DATA FOR THE TASK =>
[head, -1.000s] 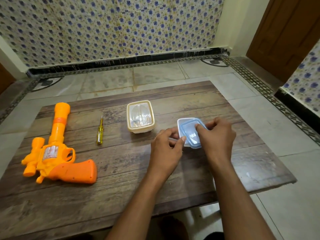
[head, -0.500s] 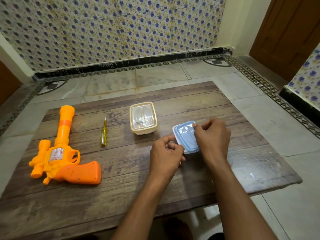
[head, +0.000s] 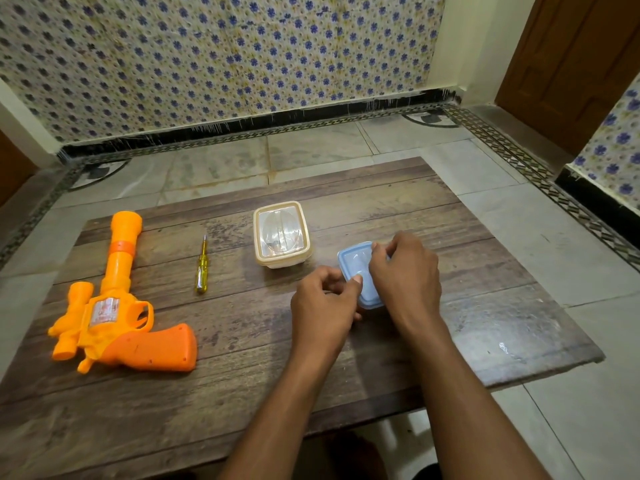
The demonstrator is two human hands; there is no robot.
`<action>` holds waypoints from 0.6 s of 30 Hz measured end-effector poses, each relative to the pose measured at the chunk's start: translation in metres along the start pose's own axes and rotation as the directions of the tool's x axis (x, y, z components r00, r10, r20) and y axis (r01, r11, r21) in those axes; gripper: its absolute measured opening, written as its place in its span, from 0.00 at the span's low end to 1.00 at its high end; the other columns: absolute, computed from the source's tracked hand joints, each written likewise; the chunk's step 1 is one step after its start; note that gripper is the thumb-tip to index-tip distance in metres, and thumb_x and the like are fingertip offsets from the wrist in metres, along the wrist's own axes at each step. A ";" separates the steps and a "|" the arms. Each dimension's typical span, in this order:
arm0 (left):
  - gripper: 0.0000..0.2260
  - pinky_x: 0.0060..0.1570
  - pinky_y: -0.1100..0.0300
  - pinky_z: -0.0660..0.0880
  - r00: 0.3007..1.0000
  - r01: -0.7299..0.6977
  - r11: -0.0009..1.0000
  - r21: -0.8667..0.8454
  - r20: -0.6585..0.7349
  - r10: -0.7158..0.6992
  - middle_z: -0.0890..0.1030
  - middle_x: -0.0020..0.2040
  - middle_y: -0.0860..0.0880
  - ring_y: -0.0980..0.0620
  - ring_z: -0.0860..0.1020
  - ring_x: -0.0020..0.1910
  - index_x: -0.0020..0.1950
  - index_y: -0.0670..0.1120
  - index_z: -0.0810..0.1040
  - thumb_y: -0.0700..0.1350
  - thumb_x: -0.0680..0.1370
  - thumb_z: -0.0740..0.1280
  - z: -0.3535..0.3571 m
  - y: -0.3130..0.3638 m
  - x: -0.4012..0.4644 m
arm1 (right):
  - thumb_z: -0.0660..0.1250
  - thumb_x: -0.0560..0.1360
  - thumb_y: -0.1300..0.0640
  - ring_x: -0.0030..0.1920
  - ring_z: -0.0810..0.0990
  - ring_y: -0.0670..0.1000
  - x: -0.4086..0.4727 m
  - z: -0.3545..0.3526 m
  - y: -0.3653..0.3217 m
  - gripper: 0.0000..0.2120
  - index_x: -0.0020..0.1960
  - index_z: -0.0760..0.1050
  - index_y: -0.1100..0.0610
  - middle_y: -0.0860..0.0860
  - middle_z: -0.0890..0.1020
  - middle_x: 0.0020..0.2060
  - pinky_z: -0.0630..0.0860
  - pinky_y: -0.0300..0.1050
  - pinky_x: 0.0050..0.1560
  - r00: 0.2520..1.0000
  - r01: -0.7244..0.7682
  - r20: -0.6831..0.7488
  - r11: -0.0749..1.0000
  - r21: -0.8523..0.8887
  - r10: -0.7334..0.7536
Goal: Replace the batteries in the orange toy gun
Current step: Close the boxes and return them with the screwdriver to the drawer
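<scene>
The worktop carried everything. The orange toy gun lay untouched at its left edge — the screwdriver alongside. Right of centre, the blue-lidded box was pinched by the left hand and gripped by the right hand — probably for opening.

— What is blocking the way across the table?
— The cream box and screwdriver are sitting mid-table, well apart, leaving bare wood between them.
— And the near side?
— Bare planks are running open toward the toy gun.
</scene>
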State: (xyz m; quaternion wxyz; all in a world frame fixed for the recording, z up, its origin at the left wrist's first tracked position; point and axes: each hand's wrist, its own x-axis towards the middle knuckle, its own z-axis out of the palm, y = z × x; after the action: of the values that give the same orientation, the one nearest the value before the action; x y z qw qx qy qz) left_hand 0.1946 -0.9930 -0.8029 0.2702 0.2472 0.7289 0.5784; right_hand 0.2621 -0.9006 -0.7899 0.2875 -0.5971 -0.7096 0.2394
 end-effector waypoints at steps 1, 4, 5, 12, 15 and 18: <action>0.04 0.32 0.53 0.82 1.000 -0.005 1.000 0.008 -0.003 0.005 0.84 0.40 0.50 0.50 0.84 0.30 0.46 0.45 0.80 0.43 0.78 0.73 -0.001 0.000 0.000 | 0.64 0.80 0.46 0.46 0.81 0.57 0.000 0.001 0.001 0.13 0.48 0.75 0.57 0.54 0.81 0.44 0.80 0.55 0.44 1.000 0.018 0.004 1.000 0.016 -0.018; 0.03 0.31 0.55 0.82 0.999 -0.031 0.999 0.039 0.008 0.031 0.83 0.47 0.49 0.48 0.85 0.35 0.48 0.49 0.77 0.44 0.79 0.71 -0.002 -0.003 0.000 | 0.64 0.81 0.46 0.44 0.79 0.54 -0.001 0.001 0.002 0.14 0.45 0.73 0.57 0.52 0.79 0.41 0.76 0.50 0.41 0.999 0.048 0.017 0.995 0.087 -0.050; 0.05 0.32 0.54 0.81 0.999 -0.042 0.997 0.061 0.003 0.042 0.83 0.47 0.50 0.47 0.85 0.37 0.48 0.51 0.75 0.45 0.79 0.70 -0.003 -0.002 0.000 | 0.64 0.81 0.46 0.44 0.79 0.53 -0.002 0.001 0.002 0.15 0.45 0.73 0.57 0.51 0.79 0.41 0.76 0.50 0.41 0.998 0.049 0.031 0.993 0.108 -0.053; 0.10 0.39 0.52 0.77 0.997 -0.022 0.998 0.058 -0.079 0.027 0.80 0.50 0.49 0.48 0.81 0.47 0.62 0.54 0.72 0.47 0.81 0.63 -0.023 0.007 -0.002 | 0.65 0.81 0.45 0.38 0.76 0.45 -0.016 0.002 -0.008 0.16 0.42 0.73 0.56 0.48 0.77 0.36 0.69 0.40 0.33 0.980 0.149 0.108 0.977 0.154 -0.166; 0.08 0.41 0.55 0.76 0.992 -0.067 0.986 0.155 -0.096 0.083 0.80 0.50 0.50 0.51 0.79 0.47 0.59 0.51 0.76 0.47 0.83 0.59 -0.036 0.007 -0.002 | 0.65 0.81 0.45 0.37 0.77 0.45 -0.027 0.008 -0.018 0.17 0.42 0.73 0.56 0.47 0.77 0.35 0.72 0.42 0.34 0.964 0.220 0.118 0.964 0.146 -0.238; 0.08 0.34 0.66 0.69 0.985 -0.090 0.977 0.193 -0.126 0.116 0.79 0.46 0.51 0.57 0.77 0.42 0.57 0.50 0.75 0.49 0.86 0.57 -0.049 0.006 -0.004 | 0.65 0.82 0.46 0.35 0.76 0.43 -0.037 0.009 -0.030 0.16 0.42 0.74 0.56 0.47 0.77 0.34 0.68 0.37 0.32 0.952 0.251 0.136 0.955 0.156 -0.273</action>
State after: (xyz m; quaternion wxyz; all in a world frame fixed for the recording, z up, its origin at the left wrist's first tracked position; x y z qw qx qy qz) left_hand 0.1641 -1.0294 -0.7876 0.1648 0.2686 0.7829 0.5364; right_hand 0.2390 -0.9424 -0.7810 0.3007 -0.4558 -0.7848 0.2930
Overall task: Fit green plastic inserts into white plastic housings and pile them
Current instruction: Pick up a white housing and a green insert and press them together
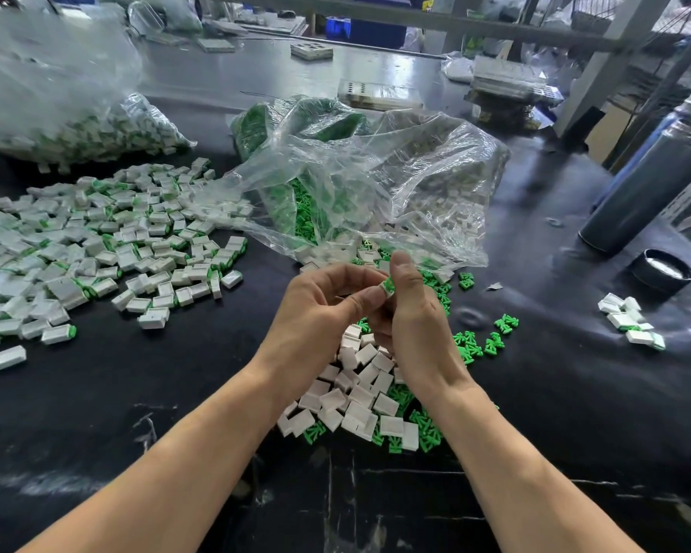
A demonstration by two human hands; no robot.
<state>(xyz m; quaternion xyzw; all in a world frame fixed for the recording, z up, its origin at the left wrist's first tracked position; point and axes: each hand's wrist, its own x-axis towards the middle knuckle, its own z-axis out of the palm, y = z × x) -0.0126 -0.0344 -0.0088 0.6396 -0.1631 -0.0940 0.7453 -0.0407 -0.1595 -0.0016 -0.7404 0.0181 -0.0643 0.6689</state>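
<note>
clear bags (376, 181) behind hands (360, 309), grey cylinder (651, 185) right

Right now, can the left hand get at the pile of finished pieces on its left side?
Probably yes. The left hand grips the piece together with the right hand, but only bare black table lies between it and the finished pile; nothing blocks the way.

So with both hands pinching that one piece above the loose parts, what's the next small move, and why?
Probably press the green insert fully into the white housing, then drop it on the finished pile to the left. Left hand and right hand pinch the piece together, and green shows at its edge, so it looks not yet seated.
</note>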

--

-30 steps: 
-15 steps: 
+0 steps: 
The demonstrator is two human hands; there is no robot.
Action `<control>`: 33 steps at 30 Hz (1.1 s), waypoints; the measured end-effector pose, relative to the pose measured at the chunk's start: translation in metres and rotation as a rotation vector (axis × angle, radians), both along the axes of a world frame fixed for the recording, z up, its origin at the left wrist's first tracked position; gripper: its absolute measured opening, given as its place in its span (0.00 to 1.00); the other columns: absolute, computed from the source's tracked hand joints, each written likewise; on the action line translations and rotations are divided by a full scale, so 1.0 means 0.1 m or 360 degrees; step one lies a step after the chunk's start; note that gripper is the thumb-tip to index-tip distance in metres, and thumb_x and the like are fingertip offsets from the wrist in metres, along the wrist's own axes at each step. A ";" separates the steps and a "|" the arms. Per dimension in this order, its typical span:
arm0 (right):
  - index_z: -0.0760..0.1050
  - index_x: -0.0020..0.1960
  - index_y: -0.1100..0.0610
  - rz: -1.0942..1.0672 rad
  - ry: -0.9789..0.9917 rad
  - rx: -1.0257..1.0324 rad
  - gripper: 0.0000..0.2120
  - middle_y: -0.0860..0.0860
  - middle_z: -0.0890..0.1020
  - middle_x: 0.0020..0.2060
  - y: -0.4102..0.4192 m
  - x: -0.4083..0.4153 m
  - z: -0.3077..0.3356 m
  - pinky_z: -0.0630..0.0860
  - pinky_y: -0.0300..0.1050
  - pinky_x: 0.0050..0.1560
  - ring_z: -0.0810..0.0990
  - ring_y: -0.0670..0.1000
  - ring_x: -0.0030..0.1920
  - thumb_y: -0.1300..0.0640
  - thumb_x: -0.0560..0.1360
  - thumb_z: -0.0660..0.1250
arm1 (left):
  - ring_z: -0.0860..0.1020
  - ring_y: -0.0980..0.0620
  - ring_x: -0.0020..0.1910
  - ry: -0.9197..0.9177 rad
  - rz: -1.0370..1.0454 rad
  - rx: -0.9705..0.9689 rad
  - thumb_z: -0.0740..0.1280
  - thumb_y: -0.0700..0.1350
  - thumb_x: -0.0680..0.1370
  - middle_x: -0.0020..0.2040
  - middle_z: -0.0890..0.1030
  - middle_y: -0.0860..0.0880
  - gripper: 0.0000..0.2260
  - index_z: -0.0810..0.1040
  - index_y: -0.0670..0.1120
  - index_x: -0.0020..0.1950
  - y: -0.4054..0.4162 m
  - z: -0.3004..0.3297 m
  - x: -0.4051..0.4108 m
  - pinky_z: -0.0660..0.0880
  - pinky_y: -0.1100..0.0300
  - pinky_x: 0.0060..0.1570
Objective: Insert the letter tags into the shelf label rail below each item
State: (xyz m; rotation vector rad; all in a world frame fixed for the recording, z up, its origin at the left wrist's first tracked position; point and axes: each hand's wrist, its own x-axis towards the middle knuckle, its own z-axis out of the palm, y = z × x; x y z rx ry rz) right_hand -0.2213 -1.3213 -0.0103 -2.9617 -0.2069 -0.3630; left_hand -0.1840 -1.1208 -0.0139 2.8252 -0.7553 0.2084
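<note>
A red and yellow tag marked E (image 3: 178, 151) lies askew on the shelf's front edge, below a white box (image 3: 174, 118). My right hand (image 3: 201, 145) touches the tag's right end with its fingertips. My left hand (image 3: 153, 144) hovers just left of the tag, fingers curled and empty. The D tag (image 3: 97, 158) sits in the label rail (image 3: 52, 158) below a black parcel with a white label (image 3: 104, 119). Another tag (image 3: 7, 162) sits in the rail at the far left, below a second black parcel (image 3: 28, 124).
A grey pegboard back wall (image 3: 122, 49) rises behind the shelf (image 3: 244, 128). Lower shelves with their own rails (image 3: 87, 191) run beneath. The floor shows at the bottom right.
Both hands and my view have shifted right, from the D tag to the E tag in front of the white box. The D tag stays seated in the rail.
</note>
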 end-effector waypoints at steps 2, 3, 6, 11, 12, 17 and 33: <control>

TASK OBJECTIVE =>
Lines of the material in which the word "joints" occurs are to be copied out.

WRITTEN REPLY =>
`<action>` holds waypoints from 0.6 s of 30 Hz measured end-effector poses, each relative to the pose measured at the chunk's start: translation in metres along the start pose's own axes and rotation as the directions of the tool's x axis (x, y, z components r00, r10, r20) and y axis (r01, r11, r21) in those axes; gripper: its absolute measured opening, written as its place in its span, from 0.00 at the span's low end to 1.00 at its high end; the other columns: absolute, computed from the source's tracked hand joints, each written likewise; the chunk's step 1 is one step after its start; note that gripper is the thumb-tip to index-tip distance in metres, and thumb_x and the like are fingertip offsets from the wrist in metres, along the wrist's own axes at each step. A ";" separates the steps and a "|" the arms. Each dimension's typical span, in this order:
Action `<control>`: 33 steps at 30 Hz (1.1 s), waypoints; the measured end-effector pose, relative to the pose measured at the chunk's start: translation in metres and rotation as a rotation vector (axis × angle, radians), both along the axes of a world frame fixed for the recording, z up, its origin at the left wrist's first tracked position; gripper: its absolute measured opening, given as its place in its span (0.00 to 1.00); the other columns: absolute, computed from the source's tracked hand joints, each written likewise; on the action line translations and rotations are divided by a full scale, so 1.0 means 0.1 m or 360 degrees; step one lies a step after the chunk's start; note that gripper is the thumb-tip to index-tip distance in metres, and thumb_x and the like are fingertip offsets from the wrist in metres, along the wrist's own axes at each step. A ";" separates the steps and a "|" the arms. Per dimension in this order, its typical span:

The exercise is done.